Only one stretch of the records below is wanted: the lines from the one holding "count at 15" through the one holding "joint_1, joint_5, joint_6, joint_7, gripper". Return it exactly, both ends included.

[Data entries]
___

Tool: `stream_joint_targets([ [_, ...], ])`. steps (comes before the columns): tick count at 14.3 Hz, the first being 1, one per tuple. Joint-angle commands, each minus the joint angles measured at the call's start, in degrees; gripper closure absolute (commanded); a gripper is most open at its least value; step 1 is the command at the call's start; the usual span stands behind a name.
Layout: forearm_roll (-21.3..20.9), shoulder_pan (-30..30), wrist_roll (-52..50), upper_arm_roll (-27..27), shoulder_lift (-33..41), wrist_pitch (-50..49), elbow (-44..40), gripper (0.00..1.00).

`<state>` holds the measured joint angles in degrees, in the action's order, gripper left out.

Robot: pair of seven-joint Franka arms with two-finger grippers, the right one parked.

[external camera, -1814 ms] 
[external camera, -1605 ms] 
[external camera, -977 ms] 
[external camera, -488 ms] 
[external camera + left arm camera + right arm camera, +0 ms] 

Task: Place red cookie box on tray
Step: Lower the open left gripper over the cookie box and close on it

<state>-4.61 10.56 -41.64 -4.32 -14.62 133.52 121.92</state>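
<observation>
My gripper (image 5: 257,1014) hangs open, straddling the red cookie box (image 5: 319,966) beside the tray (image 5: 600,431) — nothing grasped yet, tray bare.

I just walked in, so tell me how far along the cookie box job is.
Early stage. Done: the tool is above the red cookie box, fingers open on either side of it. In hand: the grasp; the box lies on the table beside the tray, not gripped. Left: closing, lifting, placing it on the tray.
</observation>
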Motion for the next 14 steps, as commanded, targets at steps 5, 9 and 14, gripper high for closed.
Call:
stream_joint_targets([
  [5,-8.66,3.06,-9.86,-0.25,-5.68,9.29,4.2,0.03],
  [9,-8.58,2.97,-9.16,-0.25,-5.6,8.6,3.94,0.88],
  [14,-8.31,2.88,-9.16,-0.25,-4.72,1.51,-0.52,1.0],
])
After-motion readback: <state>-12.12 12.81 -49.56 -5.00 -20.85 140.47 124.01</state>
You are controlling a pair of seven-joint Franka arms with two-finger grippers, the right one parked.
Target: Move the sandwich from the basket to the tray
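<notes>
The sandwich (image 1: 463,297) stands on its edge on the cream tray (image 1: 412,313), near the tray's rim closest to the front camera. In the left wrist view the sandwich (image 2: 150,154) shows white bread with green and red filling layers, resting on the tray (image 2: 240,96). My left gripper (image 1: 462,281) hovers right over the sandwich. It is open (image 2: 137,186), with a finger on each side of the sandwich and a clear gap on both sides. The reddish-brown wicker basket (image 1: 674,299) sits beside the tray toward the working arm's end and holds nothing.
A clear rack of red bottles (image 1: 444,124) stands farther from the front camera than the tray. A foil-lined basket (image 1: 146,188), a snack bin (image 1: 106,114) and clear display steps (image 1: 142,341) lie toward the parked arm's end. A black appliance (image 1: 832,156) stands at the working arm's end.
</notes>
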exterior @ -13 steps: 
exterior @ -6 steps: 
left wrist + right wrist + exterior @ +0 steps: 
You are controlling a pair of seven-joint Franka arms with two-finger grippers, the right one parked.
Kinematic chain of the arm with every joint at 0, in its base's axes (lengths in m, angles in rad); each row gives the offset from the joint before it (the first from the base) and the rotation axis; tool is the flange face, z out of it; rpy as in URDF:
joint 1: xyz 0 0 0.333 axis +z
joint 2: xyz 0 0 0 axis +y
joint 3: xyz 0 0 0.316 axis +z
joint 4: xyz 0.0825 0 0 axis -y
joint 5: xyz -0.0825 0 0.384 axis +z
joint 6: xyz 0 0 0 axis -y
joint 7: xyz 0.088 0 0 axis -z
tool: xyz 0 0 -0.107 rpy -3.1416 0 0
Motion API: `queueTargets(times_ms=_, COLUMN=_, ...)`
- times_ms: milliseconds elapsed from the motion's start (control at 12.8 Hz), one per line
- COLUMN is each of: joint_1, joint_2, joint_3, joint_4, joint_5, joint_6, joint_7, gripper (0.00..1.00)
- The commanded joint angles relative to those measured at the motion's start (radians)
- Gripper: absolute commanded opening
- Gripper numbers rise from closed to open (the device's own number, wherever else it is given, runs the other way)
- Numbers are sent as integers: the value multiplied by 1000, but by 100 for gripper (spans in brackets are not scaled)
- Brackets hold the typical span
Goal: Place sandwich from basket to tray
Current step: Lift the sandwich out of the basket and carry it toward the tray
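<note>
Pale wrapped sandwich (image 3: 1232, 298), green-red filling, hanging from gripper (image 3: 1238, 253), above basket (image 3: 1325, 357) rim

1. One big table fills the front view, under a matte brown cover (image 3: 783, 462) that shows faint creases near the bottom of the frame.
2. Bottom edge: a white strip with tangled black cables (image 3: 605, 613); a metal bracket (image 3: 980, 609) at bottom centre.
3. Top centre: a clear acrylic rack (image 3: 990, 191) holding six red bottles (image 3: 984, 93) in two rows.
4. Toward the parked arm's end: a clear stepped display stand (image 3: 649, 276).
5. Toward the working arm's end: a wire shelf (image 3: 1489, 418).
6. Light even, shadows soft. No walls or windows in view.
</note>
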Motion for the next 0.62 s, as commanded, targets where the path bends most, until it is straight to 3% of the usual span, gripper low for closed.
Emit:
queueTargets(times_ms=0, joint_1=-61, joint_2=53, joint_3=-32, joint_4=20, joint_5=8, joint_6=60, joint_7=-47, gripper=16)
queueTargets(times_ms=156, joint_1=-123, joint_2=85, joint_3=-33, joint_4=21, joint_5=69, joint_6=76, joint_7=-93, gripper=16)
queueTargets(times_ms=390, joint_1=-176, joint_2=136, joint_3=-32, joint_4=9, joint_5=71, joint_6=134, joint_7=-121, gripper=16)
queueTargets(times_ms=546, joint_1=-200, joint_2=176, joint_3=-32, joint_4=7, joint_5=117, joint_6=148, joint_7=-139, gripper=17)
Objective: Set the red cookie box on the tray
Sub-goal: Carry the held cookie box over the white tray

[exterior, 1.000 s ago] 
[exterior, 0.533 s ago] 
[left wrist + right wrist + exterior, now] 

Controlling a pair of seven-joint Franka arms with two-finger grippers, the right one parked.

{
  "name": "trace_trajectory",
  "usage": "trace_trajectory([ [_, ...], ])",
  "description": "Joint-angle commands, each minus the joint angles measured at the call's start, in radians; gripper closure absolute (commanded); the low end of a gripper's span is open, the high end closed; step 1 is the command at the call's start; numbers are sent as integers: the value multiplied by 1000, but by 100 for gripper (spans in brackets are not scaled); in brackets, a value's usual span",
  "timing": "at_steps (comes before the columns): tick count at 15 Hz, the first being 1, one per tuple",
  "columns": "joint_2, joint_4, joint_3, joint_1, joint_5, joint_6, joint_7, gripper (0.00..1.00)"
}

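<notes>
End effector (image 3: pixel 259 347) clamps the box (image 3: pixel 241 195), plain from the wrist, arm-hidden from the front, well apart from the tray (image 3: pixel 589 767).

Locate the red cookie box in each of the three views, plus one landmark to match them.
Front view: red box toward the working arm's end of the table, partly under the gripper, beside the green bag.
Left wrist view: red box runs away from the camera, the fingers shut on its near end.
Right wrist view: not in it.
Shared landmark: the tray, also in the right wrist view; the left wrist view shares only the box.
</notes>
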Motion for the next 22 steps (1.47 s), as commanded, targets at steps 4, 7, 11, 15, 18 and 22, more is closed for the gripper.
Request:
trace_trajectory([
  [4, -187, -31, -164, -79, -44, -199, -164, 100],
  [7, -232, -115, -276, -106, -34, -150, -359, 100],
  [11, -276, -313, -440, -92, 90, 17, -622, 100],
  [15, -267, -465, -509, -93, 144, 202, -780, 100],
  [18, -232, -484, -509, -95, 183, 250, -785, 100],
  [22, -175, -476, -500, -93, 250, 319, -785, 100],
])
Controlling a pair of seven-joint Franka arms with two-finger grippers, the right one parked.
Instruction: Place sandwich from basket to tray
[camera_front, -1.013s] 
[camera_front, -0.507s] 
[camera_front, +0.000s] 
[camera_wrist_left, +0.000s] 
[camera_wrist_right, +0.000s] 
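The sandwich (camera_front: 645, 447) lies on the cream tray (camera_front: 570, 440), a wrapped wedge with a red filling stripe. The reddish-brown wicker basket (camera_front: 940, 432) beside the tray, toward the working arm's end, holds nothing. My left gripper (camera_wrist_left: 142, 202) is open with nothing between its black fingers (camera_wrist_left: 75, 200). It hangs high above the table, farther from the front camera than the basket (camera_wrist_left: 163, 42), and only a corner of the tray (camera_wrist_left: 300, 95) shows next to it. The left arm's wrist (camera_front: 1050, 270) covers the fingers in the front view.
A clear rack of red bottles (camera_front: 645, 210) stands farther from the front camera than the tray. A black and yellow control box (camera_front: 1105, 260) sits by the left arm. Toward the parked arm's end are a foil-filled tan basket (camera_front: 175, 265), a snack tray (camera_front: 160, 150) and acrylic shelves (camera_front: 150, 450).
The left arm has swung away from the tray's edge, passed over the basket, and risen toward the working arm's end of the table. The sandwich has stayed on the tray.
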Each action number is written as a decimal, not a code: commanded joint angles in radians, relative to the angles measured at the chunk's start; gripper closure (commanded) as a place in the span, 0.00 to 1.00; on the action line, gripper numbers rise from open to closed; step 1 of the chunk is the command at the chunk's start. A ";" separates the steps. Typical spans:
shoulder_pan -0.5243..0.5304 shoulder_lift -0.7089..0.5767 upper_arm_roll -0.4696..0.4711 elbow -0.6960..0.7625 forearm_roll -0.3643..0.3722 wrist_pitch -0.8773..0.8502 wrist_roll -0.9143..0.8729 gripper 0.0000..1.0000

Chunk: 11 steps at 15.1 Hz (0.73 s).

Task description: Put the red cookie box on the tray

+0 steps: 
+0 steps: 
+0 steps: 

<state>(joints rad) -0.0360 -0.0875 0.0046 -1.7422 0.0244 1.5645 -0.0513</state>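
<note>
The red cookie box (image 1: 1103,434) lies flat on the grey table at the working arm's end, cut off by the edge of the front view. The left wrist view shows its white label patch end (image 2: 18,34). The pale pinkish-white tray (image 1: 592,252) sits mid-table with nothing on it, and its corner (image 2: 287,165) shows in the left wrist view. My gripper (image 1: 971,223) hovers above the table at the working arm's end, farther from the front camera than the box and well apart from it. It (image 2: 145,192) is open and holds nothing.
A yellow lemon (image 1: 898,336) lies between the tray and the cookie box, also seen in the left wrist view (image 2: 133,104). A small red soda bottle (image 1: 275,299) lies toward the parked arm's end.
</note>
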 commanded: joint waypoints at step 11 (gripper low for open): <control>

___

Solved problem:
  "timing": "at_steps (comes before the columns): tick count at 15 Hz, the first being 1, one per tuple",
  "columns": "joint_2, joint_4, joint_3, joint_1, joint_5, joint_6, joint_7, gripper (0.00..1.00)"

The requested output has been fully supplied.